How to compare two columns in two files?

Hello all,

Could someone please let me know shell script or awk solution to compare two columns in two files? Here is the sample -

file1.txt

abc/xyz,M1234
ddd/lyg,M2345
cnn/tnt,G0123

file2.txt

A,abc/xyz,kk,dd,zz,DCT,G0123,1
A,ddd/lyg,kk,dd,zz,DCT,M1234,1
A,abc/xyz,kk,dd,zz,DCT,M1234,1
A,cnn/tnt,kk,dd,zz,DCT,G0123,1
A,ddd/lyg,kk,dd,zz,DCT,G0123,1

In above files, I would like to compare files 1 and 2 in file1.txt with fields 2 and 7 in file2.txt. Only if both fields matches, I would like to print/save file2.txt line into new file. So, in above comparison I would like to print out following -

file3.txt

A,abc/xyz,kk,dd,zz,DCT,M1234,1
A,cnn/tnt,kk,dd,zz,DCT,G0123,1

Could someone please help me with script for this?

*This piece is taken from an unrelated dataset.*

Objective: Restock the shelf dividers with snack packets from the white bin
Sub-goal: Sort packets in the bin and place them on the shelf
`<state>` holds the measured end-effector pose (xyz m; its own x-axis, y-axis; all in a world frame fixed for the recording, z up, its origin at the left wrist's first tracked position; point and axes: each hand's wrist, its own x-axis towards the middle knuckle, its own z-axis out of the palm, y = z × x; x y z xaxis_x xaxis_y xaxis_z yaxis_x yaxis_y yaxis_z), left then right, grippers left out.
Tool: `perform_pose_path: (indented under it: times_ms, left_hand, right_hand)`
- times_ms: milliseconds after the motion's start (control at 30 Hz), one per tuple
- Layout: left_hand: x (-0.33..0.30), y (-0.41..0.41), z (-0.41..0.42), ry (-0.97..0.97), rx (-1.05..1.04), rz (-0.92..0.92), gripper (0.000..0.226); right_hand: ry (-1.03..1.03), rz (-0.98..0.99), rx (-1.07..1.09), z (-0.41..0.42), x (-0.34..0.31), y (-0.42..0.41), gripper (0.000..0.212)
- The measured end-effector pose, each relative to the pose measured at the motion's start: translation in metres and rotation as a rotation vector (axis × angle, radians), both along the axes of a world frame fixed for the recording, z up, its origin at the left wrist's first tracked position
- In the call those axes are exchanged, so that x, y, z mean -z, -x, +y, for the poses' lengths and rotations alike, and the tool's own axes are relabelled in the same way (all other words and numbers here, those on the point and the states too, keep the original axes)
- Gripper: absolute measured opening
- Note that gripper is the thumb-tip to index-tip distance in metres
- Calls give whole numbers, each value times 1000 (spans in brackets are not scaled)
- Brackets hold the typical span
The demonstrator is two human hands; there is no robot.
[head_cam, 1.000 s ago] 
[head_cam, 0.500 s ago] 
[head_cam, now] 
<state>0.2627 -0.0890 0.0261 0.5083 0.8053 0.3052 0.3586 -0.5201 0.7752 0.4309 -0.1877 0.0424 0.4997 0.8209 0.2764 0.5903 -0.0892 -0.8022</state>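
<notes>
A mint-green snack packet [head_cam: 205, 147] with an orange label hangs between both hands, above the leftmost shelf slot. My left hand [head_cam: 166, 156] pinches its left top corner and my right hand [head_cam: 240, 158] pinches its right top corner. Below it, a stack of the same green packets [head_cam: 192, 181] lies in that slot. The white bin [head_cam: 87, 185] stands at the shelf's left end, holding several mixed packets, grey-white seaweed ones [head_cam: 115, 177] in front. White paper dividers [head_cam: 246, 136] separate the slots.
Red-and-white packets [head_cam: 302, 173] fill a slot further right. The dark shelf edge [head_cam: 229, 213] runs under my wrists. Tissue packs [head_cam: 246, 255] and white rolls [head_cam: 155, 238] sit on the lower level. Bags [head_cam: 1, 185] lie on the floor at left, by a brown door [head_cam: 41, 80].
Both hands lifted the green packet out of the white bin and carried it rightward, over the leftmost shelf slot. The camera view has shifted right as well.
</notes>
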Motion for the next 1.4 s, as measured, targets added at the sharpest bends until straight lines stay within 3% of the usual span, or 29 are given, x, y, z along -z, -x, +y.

Thank you for your help! :slight_smile:

awk will do...

awk -F"," 'FILENAME=="file1"{A[$1$2]=$1$2}
FILENAME=="file2"{if(A[$1$2]==$2$7){print}}' file1 file2

this doesn't generate any output :frowning:

---------- Post updated at 06:17 PM ---------- Previous update was at 06:10 PM ----------

Please help!!

sorry I made a small typo error :stuck_out_tongue:
this will work...

awk -F"\," 'FILENAME=="file1"{A[$1$2]=$1$2}
FILENAME=="file2"{if(A[$2$7]){print}}' file1 file2
nawk -F"," 'NR==FNR{_[$1]=$2} NR!=FNR{if($7==_[$2]) print;}' file1 file2

Thank you folks for your help.

vidyadhar85 - Your solution worked perfectly. I went ahead with your solution.

summer_cherry - Thank you for your help too. Somehow the file would not print the first match in test I ran (it would print other matches).

Thanks

vidyadhar85, can you please extend your code to print the entire lines containing the matching columns to a new file (file3) separated by "->"?

for example using above:

file1:

homer simpson age old_address occupation
marge simpson age old_address occupation
bart simpson old_address occupation
lisa simpson old_address occupation
maggie simpson old_address occupation

file2:

LISA SIMPSON new_address occupation
maggie simpson new_address occupation
GRANPA simpson age new_address occupation

output (file3):

lisa simpson old_address occupation -> LISA SIMPSON new_address occupation
maggie simpson old_address occupation -> maggie simpson new_address occupation

Thanks

Base on your original data sample

awk -F, 'NR==FNR{a[$0]=$0;next}a[$2FS$7]{print a[$2FS$7],"->",$0}' file1 file2

Thanks danmero, but my request is slightly different.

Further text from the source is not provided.